§ PROBLEM TO SOLVE
Taking each line of the records in turn, count those containing "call" and report only the number.

§ DATA RECORDS
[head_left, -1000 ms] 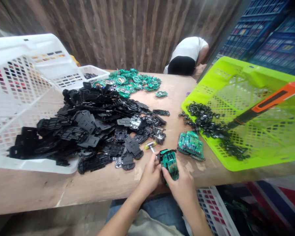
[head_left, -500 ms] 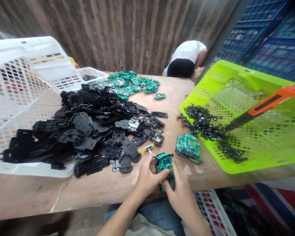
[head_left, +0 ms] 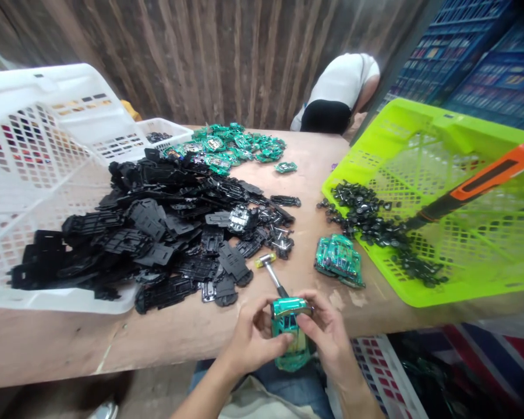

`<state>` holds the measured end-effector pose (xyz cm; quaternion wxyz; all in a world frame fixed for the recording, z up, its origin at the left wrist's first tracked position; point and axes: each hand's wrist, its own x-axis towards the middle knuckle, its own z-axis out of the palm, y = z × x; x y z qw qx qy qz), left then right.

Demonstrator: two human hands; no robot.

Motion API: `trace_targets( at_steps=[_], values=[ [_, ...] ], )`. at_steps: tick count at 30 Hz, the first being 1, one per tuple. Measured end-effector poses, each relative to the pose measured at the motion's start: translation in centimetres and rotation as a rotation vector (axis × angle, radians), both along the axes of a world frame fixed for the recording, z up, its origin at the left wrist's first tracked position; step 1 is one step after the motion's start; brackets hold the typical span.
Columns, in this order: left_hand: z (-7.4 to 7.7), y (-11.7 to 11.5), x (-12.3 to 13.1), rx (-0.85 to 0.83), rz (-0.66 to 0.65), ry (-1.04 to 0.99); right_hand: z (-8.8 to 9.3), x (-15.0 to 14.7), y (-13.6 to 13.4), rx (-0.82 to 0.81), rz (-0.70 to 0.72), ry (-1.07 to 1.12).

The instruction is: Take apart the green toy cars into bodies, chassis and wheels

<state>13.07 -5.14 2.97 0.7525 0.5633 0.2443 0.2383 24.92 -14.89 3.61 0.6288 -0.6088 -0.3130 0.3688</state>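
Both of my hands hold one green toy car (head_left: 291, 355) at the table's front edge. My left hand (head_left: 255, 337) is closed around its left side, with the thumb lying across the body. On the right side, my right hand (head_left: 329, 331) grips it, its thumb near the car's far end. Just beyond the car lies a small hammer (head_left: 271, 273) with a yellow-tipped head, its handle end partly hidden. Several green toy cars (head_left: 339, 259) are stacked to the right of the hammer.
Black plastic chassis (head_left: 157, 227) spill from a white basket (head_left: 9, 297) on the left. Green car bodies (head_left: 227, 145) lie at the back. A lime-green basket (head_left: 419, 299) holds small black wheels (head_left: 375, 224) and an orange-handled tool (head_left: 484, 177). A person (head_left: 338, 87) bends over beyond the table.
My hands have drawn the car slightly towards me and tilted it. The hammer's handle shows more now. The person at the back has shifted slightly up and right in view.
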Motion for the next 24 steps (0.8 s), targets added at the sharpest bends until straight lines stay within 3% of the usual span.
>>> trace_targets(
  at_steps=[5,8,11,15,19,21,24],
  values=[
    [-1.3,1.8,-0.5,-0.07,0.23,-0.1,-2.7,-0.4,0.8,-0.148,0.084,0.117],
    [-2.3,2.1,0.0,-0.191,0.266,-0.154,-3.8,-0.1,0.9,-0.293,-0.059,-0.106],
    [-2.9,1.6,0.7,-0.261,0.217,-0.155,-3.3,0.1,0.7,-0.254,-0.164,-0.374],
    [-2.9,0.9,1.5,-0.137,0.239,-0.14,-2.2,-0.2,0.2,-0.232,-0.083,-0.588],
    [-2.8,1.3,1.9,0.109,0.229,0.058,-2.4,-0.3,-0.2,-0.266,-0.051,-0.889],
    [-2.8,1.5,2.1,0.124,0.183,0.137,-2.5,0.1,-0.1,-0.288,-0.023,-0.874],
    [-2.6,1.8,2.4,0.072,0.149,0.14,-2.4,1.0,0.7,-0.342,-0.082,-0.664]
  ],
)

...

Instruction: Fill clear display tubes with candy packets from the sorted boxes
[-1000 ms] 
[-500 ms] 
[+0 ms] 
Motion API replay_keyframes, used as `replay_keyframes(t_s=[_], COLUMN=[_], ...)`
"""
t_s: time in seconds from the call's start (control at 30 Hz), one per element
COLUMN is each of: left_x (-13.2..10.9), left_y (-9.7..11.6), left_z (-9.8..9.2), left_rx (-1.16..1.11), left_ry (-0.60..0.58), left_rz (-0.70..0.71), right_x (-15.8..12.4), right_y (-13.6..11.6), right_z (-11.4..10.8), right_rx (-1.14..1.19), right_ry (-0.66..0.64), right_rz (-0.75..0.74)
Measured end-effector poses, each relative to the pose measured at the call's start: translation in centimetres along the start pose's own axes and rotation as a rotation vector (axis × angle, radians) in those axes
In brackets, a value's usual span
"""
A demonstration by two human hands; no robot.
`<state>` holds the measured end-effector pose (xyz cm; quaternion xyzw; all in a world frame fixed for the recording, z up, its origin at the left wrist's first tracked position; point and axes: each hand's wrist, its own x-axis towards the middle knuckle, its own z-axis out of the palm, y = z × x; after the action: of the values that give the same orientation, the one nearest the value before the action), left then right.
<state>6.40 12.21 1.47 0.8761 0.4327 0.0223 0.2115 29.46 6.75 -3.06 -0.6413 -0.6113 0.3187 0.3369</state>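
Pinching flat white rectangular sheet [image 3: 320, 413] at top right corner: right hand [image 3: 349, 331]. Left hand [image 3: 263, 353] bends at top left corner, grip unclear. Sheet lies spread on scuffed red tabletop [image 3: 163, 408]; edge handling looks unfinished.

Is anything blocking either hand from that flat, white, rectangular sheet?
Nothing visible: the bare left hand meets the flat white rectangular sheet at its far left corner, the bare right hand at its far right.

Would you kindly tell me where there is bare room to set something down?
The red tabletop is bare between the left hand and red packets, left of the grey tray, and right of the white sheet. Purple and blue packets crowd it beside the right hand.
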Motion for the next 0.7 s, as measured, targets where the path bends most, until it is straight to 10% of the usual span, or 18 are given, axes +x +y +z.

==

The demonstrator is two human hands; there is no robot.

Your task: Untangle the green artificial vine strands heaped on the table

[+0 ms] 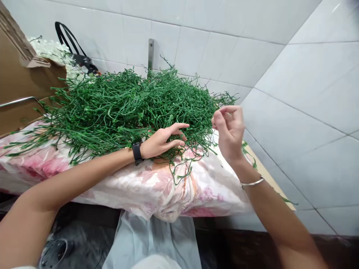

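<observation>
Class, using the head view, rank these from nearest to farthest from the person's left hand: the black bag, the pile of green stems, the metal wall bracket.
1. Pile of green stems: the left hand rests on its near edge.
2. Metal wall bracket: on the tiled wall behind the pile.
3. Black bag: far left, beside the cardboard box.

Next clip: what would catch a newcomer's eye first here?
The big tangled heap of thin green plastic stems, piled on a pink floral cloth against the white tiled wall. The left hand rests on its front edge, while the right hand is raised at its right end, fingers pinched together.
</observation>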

§ SOLUTION FOR THIS PROBLEM
2